Methods : Four guide RNAs (gRNA) (k11-k14) based on exon 2 of human VEGFR2 genomic sequence (NM_002253.2) were selected (http://crispr.mit.edu/), Control sgRNA sequence was designed to target lacZ gene from E. coli. These were cloned into the lentiv2-Cas9 vector (Addgene:52961), respectively, and were confirmed by DNA sequencing. Lentiviruses produced in293T cells were used to infect porcine aortic endothelial cells overexpressing VEGFR2 (PAEC-KDR). The DNA fragments around the expected Cas9 cleavage site were analyzed by Sanger sequencing, surveyor nuclease assay and next generation sequencing (NGS). The efficiency of CRISPR/Cas9-mediated VEGFR2 depletion and VEGF-stimulated phosphorylation of VEGFR2, Akt and Erk were determined by western blot.
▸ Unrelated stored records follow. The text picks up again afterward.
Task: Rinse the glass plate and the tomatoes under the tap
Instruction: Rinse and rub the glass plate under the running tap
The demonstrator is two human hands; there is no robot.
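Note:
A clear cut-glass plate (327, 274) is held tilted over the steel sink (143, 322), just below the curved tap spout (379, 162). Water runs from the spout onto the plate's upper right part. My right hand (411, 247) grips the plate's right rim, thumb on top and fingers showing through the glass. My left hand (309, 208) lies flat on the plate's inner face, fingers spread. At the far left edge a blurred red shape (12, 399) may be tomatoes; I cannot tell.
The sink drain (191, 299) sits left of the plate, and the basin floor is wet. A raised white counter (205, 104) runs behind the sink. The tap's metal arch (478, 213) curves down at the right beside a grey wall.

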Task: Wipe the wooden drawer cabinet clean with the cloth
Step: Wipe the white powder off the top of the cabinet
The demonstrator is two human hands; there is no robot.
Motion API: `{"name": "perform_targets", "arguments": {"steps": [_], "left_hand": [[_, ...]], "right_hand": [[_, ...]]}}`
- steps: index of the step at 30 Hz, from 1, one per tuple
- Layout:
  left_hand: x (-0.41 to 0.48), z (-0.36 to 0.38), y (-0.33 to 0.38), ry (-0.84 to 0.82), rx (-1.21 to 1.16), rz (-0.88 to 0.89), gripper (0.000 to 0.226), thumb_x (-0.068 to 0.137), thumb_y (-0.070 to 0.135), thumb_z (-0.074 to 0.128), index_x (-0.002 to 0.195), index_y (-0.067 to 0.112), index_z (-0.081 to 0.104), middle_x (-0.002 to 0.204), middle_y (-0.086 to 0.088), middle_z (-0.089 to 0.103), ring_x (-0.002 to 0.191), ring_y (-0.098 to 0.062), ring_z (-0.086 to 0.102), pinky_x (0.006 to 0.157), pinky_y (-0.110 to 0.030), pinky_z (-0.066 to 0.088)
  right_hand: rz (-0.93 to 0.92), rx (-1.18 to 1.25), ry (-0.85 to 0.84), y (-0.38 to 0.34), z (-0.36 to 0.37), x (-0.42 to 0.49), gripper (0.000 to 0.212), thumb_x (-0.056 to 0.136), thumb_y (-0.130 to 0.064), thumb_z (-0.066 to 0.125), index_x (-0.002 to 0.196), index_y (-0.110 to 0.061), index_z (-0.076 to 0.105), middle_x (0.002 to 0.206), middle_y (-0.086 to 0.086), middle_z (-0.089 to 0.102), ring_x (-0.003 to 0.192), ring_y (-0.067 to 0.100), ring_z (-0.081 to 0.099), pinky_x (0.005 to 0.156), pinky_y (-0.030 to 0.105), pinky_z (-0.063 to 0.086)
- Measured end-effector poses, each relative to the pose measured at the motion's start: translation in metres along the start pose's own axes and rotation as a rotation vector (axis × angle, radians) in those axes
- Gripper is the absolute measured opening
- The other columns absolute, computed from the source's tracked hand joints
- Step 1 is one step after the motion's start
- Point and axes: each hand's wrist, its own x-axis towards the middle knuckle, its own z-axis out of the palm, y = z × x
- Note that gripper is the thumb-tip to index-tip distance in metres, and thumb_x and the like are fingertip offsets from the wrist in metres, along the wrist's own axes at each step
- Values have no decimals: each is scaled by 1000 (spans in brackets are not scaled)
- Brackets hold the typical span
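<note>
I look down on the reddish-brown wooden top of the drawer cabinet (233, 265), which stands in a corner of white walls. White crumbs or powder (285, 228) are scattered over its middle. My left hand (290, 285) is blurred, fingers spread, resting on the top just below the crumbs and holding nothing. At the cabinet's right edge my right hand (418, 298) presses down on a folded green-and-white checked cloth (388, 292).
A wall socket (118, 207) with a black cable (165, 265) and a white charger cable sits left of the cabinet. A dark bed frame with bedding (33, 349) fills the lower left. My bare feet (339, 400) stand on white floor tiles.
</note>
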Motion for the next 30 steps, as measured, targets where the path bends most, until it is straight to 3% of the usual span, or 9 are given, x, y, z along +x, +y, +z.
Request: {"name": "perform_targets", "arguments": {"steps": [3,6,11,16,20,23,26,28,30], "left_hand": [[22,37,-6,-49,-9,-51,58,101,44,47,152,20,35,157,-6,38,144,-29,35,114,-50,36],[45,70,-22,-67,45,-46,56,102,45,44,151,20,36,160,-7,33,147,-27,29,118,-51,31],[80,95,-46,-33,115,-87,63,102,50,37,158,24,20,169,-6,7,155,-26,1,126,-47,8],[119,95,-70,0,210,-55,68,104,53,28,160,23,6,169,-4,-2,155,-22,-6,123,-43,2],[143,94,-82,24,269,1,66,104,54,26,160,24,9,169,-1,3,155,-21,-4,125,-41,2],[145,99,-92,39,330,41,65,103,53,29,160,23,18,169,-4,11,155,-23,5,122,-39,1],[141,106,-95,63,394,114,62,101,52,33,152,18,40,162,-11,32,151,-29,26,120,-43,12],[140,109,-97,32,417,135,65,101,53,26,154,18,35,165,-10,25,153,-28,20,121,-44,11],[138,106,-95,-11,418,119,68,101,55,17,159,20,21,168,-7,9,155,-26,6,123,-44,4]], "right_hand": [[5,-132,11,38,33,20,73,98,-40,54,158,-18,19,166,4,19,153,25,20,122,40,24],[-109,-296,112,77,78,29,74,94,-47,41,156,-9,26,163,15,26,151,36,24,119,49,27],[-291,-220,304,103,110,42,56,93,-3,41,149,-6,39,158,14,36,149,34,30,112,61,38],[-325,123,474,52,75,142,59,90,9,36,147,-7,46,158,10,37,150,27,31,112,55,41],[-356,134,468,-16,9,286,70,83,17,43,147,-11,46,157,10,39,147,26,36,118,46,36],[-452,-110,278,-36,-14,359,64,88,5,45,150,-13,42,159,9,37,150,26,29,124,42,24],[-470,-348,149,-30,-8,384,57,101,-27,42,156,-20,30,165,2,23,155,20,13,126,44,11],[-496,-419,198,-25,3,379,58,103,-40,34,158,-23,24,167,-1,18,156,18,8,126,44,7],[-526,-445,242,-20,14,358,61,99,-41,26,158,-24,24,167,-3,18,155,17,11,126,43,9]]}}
Results : Sanger DNA sequencingand surveyor nuclease assay demonstrated that VEGFR2 gene was successfully edited by SpCas9 guided by the gRNA k12, and NGS indicated there were two major mutated sequences (42.37% and 22.53%) among the 11 various sequences. Depletion of VEGFR2 in the cells with SpCas9-VEGFR2 gRNA k12 was confirmed by a western blotting analysis. The VEGFR2-depleted cells had lower levels of Akt and Erk phosphorylation than the LacZ control cells treated with Lucentis or Eylea.

Conclusions : The depletion of VEGFR2 using the CRISPR/Cas9 technology and CRISPR/Cas9 mediated VEGFR2 genomic gene silencing was superior to the anti-VEGF drugs (Lucentis and Eylea) for suppressing VEGF-stimulated signaling pathway. The CRISPR-Cas9 technology provides a novel opportunity to inhibit pathological angiogenesis.

This is an abstract that was submitted for the 2016 ARVO Annual Meeting, held in Seattle, Wash., May 1-5, 2016.